> [WORK TASK] Where the data below contains pictures, omit them; output the rest word for word.

============

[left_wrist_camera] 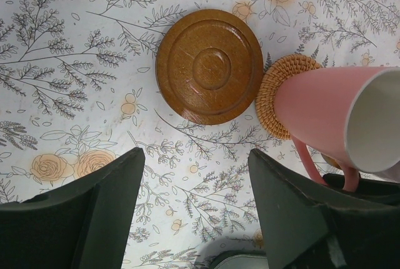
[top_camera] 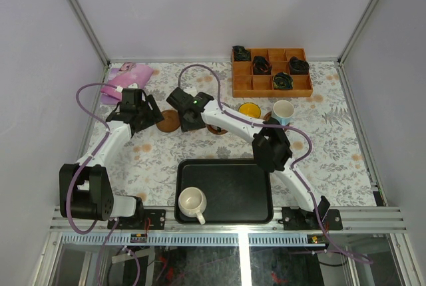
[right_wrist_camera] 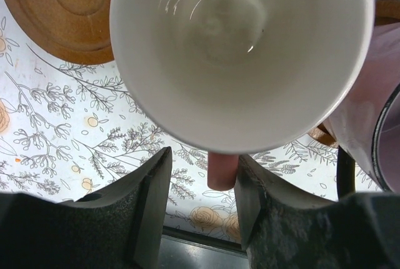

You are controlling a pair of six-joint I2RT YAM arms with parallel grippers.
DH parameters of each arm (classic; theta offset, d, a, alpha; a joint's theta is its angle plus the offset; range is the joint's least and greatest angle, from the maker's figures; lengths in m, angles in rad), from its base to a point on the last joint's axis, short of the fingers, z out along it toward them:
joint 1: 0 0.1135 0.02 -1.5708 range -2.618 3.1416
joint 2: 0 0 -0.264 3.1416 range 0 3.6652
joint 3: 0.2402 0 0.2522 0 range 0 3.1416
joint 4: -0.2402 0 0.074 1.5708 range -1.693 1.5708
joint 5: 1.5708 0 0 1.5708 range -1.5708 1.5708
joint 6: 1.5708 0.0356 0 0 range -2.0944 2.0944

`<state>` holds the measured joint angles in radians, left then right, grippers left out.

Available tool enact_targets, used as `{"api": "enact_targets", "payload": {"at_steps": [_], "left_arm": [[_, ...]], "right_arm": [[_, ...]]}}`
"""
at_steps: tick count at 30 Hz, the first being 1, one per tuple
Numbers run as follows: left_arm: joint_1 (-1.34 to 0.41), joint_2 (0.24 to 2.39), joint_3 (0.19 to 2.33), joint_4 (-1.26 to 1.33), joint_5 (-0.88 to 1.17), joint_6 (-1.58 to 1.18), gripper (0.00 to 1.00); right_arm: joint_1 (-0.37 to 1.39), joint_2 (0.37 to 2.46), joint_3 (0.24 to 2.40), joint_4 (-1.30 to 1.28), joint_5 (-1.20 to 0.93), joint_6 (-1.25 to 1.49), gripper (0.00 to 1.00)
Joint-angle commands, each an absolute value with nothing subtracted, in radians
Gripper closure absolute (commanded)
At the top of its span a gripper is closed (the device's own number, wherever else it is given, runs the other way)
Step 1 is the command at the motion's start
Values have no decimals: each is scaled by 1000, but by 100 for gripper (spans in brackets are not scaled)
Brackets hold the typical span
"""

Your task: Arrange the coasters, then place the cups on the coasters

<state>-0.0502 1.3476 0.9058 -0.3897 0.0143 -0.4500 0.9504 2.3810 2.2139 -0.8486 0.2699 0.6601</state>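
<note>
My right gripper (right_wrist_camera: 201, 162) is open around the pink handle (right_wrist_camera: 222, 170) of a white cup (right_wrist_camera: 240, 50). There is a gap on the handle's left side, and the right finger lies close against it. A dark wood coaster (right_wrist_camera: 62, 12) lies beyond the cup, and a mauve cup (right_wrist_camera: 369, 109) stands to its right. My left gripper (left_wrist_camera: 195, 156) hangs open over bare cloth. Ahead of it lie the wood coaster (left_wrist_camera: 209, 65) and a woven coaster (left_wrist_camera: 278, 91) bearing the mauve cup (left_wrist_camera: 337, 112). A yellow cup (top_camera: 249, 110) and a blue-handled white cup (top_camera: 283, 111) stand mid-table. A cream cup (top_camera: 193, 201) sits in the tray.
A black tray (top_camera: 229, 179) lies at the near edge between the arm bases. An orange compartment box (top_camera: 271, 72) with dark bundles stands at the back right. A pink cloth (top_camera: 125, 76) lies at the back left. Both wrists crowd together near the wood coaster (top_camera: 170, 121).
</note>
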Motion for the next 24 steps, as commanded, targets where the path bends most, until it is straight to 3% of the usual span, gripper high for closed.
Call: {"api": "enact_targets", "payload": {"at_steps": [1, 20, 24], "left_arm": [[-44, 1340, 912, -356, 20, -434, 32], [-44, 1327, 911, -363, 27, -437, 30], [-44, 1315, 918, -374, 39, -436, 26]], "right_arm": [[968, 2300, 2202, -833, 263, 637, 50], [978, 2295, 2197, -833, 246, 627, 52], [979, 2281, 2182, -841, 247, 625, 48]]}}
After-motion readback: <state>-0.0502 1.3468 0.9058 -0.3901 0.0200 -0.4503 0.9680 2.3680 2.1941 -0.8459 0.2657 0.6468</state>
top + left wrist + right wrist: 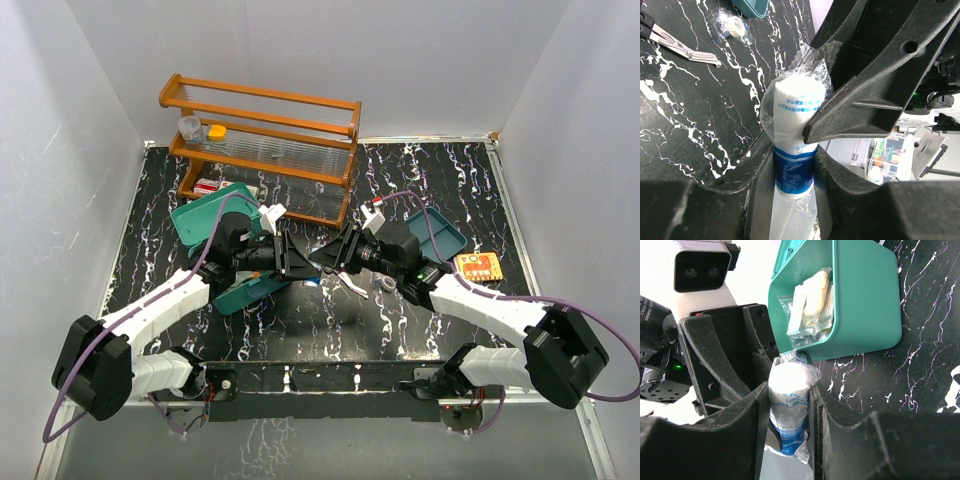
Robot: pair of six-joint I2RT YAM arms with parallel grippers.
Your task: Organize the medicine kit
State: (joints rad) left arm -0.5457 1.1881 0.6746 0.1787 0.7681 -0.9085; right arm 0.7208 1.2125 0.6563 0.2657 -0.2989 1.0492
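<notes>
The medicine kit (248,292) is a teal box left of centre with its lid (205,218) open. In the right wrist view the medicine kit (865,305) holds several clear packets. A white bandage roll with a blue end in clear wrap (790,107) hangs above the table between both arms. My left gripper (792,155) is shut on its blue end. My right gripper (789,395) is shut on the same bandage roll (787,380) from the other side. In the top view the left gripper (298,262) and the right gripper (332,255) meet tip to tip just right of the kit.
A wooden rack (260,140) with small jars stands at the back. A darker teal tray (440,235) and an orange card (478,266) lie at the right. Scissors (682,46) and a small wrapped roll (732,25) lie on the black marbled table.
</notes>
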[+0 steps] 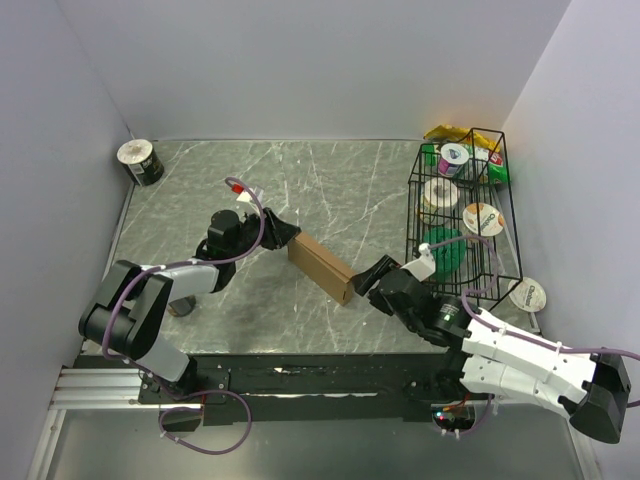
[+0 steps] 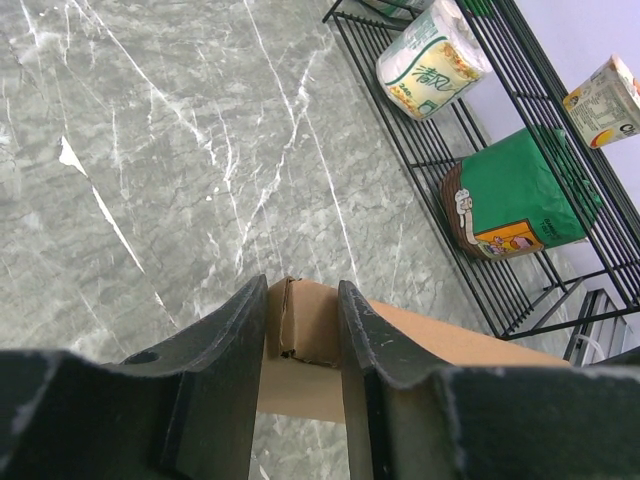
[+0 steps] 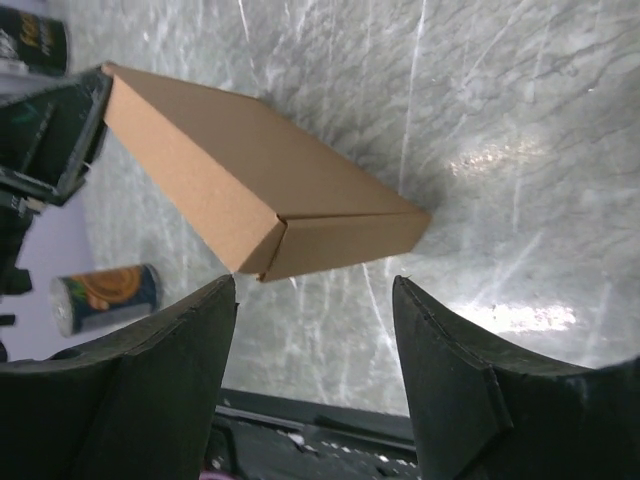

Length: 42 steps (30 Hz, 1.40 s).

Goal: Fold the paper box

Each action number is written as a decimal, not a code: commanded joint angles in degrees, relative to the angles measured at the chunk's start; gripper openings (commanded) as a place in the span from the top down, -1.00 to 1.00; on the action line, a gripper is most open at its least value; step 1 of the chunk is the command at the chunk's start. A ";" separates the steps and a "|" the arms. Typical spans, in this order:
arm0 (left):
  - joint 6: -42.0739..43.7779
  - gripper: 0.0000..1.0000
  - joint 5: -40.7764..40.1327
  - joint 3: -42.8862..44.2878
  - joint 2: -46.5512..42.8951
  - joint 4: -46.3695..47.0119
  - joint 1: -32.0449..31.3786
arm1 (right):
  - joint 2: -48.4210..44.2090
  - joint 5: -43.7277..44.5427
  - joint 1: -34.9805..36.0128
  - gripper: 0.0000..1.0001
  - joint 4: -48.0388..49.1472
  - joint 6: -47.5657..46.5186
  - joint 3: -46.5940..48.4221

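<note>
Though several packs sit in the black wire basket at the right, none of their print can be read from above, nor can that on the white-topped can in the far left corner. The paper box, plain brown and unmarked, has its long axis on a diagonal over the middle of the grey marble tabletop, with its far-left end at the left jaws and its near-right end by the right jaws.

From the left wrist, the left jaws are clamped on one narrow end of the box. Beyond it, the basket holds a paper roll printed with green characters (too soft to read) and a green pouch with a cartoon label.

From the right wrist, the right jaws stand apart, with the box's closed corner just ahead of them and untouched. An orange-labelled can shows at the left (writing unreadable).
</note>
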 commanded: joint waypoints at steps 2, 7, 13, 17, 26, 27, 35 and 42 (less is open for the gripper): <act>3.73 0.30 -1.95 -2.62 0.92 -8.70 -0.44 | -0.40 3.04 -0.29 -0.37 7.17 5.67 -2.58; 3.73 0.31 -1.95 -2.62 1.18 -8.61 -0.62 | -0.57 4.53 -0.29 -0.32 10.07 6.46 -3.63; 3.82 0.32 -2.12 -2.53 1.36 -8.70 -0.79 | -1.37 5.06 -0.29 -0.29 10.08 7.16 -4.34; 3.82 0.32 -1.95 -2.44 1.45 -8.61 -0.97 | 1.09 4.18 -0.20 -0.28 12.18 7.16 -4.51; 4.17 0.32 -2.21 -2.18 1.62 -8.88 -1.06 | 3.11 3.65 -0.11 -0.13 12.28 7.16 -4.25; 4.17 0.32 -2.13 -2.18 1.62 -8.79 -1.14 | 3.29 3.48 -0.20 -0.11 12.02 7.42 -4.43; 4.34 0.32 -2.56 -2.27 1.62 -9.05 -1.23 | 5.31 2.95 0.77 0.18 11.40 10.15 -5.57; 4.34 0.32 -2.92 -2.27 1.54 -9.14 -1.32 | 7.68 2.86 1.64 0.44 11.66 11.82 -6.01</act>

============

> [RESPONSE TO THE TASK]
[left_wrist_camera] 
[top_camera] 
[right_wrist_camera] 

You are controlling a pair of six-joint I2RT YAM arms with parallel grippers.
DH parameters of each arm (classic; theta offset, d, a, alpha; a joint's theta is its angle plus the offset; range is the joint's least and greatest angle, from the maker's figures; lengths in m, angles in rad), from its base to a point on the last joint's axis, short of the fingers, z out along it toward them:
joint 1: 0 0.1135 0.02 -1.5708 range -2.618 3.1416
joint 2: 0 0 -0.264 3.1416 range 0 3.6652
joint 3: 0.2402 0 0.2522 0 range 0 3.1416
joint 4: -0.2402 0 0.074 1.5708 range -1.693 1.5708
joint 5: 1.5708 0 0 1.5708 range -1.5708 1.5708
joint 6: 1.5708 0.0356 0 0 range -2.0944 2.0944

`<state>` holds the measured joint angles in radians, left then right, grippers left out.

Available tool enact_targets, used as `{"api": "enact_targets", "payload": {"at_steps": [_], "left_arm": [[_, ...]], "right_arm": [[_, ...]]}}`
"""
at_steps: tick count at 30 Hz, the first being 1, one per tuple
Numbers run as follows: left_arm: joint_1 (-1.34 to 0.41), joint_2 (0.24 to 2.39), joint_3 (0.19 to 2.33), joint_4 (-1.26 to 1.33), joint_5 (-0.88 to 1.17), joint_6 (-1.58 to 1.18), gripper (0.00 to 1.00); right_arm: joint_1 (-0.37 to 1.39), joint_2 (0.37 to 2.46), joint_3 (0.24 to 2.40), joint_4 (-1.30 to 1.28), joint_5 (-1.20 to 0.93), joint_6 (-1.25 to 1.49), gripper (0.00 to 1.00)
Joint-angle commands, each an absolute value with nothing subtracted, in radians
Gripper closure absolute (commanded)
At the top of its span a gripper is closed (the device's own number, wherever else it is given, runs the other way)
Step 1 is the command at the motion's start
Values have no decimals: each is scaled by 1000, but by 100 for gripper (spans in brackets are not scaled)
Brackets hold the typical span
"""

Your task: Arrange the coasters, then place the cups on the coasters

<state>-0.0502 1.3476 0.9058 -0.3897 0.0143 -0.4500 0.9504 2.3810 2.2139 -0.8486 0.2699 0.6601</state>
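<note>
My right gripper (right_wrist_camera: 201, 162) is open around the pink handle (right_wrist_camera: 222, 170) of a white cup (right_wrist_camera: 240, 50). There is a gap on the handle's left side, and the right finger lies close against it. A dark wood coaster (right_wrist_camera: 62, 12) lies beyond the cup, and a mauve cup (right_wrist_camera: 369, 109) stands to its right. My left gripper (left_wrist_camera: 195, 156) hangs open over bare cloth. Ahead of it lie the wood coaster (left_wrist_camera: 209, 65) and a woven coaster (left_wrist_camera: 278, 91) bearing the mauve cup (left_wrist_camera: 337, 112). A yellow cup (top_camera: 249, 110) and a blue-handled white cup (top_camera: 283, 111) stand mid-table. A cream cup (top_camera: 193, 201) sits in the tray.
A black tray (top_camera: 229, 179) lies at the near edge between the arm bases. An orange compartment box (top_camera: 271, 72) with dark bundles stands at the back right. A pink cloth (top_camera: 125, 76) lies at the back left. Both wrists crowd together near the wood coaster (top_camera: 170, 121).
</note>
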Motion for the next 24 steps, as commanded, targets where the path bends most, until it is straight to 3% of the usual span, gripper high for closed.
Call: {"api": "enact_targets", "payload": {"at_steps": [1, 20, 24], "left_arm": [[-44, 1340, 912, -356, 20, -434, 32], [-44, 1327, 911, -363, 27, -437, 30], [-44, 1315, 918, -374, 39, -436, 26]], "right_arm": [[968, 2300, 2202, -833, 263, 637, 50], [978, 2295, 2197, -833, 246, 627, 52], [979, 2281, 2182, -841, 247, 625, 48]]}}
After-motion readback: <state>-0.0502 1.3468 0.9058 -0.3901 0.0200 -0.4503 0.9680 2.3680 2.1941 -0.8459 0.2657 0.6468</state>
top + left wrist + right wrist: 
Robot: pair of six-joint I2RT YAM arms with parallel grippers.
Your task: Organize the medicine kit
State: (joints rad) left arm -0.5457 1.1881 0.6746 0.1787 0.7681 -0.9085; right arm 0.7208 1.2125 0.6563 0.2657 -0.2989 1.0492
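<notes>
The medicine kit (248,292) is a teal box left of centre with its lid (205,218) open. In the right wrist view the medicine kit (865,305) holds several clear packets. A white bandage roll with a blue end in clear wrap (790,107) hangs above the table between both arms. My left gripper (792,155) is shut on its blue end. My right gripper (789,395) is shut on the same bandage roll (787,380) from the other side. In the top view the left gripper (298,262) and the right gripper (332,255) meet tip to tip just right of the kit.
A wooden rack (260,140) with small jars stands at the back. A darker teal tray (440,235) and an orange card (478,266) lie at the right. Scissors (682,46) and a small wrapped roll (732,25) lie on the black marbled table.
</notes>
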[+0 steps] 
[+0 steps] 
[+0 steps] 

Length: 42 steps (30 Hz, 1.40 s).

Goal: Fold the paper box

Each action number is written as a decimal, not a code: commanded joint angles in degrees, relative to the angles measured at the chunk's start; gripper openings (commanded) as a place in the span from the top down, -1.00 to 1.00; on the action line, a gripper is most open at its least value; step 1 of the chunk is the command at the chunk's start. A ";" separates the steps and a "|" the arms. Typical spans, in this order:
arm0 (left):
  - joint 6: -42.0739..43.7779
  - gripper: 0.0000..1.0000
  - joint 5: -40.7764..40.1327
  - joint 3: -42.8862..44.2878
  - joint 2: -46.5512..42.8951
  - joint 4: -46.3695..47.0119
  - joint 1: -32.0449..31.3786
arm1 (right):
  - joint 2: -48.4210..44.2090
  - joint 5: -43.7277..44.5427
  - joint 1: -34.9805..36.0128
  - gripper: 0.0000..1.0001
  - joint 4: -48.0388..49.1472
  - joint 6: -47.5657..46.5186
  - joint 3: -46.5940..48.4221

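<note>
Though several packs sit in the black wire basket at the right, none of their print can be read from above, nor can that on the white-topped can in the far left corner. The paper box, plain brown and unmarked, has its long axis on a diagonal over the middle of the grey marble tabletop, with its far-left end at the left jaws and its near-right end by the right jaws.

From the left wrist, the left jaws are clamped on one narrow end of the box. Beyond it, the basket holds a paper roll printed with green characters (too soft to read) and a green pouch with a cartoon label.

From the right wrist, the right jaws stand apart, with the box's closed corner just ahead of them and untouched. An orange-labelled can shows at the left (writing unreadable).
</note>
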 commanded: joint waypoints at steps 2, 7, 13, 17, 26, 27, 35 and 42 (less is open for the gripper): <act>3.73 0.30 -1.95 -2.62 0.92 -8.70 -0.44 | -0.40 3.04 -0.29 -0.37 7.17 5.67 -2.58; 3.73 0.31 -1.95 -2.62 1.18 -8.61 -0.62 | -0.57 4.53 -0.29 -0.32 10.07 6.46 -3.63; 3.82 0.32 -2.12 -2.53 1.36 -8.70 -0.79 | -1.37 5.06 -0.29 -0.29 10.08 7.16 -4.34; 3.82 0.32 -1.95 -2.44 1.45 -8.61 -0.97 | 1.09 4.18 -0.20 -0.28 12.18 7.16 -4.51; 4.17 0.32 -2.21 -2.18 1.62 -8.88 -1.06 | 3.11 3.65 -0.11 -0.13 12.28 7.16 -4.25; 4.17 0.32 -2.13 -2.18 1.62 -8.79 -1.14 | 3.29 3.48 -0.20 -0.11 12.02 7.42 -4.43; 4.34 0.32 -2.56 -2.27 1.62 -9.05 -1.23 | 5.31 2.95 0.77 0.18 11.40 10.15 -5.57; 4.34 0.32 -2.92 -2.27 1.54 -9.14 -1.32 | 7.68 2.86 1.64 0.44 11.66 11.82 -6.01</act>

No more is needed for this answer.